Even though he is often alone during his shifts, Brown said that his “Pali family” rallied to offer support.
“It’s just that community thing of trying to help each other out, knowing that we’re all going through this,” he said. “What can we do but be a little nicer and… a little more of a help to each other?”
Representing the administration, Magee worked around Pali’s pandemic-induced financial crunch, a situation she explained initially led to three classified employees receiving layoff or furlough notices. Eventually, two were asked back but had chosen to accept employment at other companies or schools.
Those who continue to work at Pali are doing their best to manage the situation. Brown often works the night shift and said the schedule has been psychologically onerous.
“Literally there was some point where I was just like: How much longer can I keep doing this?” he said. “Because my kids are at school during the day, and my family’s at work during the day, I don’t see anybody during the day. I sit around all day waiting to go to work to sit around again for eight-and-a-half more hours without contact.”

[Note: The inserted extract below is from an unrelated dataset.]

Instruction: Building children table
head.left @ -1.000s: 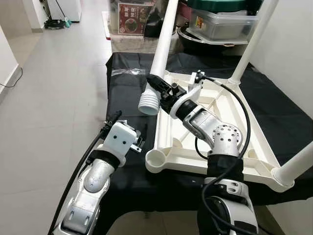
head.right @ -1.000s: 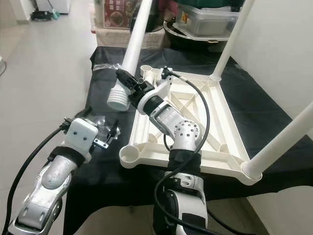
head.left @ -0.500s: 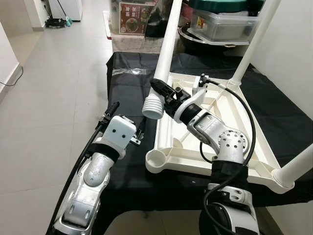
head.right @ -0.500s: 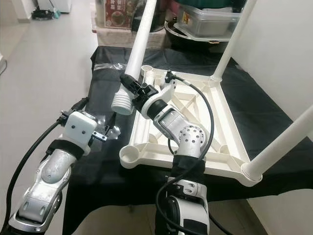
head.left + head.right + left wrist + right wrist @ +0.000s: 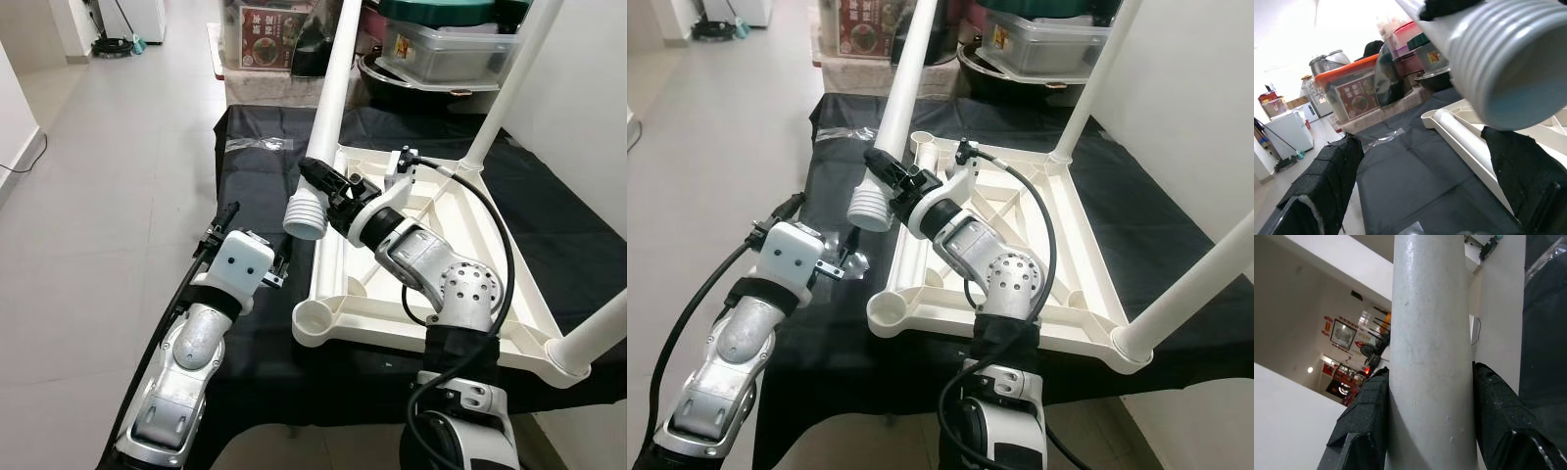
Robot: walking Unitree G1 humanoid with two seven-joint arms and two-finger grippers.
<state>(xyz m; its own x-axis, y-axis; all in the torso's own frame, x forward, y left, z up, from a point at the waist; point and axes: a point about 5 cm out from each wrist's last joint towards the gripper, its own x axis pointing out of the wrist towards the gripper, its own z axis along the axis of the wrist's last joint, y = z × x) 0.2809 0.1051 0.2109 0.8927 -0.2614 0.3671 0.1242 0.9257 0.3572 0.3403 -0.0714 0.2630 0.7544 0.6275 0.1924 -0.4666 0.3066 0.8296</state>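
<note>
Since the earlier frame the left gripper (image 5: pixel 277 273) has risen a little beside the upturned table frame (image 5: pixel 460 245), and the loose white leg (image 5: pixel 328 108) has tipped slightly more upright in the right gripper (image 5: pixel 318 176), its ribbed end (image 5: pixel 306 215) staying just off the frame's left edge. That right gripper is clamped on the leg just above the ribbing; in the right wrist view both black fingers (image 5: pixel 1364 426) press flat against the tube. The left gripper hangs with its fingers parted and nothing between them, low beside the frame's left edge over the black cloth (image 5: pixel 250 196) covering the tabletop; its wrist view looks up at the ribbed end from below. Two legs already stand in the frame's right-hand corners, the far one (image 5: pixel 505 88) and the near one (image 5: pixel 598 333), while the near-left socket (image 5: pixel 313 318) and the far-left socket (image 5: pixel 924 142) are open. The step in hand looks like fitting a third leg. Next, the ribbed end must be brought over one open socket, the tube squared to it, then pressed straight down; the left gripper could steady the lower end.
</note>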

To rack up as many part-time hours as he could, Brown frequently worked back-to-back night and morning shifts last semester. During most nights he said he returned to his Downey home at 11 p.m, then woke up at 6 a.m to leave for work again, erasing all possible family time.
“That’s what we do to make sure we get as many days as possible,” he said, “so we can’t be picky about shifts.”
Still, Brown holds his head up.
“The small time that you have, you make the most of it. Don’t complain about it, just be thankful that you got it and that you got your family and that you got your health,” he said. “None of us ever thought we’d be dealing with this, but we’re getting through it.”
His sister’s powerful example and his own philosophical outlook have focused him on gratitude.
“We all think that life is just so rough and that we can’t get through it,” Brown mused, “but we never know what the next person is going through, or what the next person is dealing with, that is just so much more tragic or so much more deep than what we’re dealing with.”
Brown and other aides completed safety training over the summer and are back on campus Mondays through Fridays, performing mandatory COVID-19 screenings and enforcing safety guidelines. As a self-identified “people person,” Brown is eager to see students and staff again, but he understands the risks.
“I don’t want to rush back just because I want to see you guys,” he said. “I want it to be safe for all of us to do it, so if that means that we have to take baby steps to go back there, then so be it.”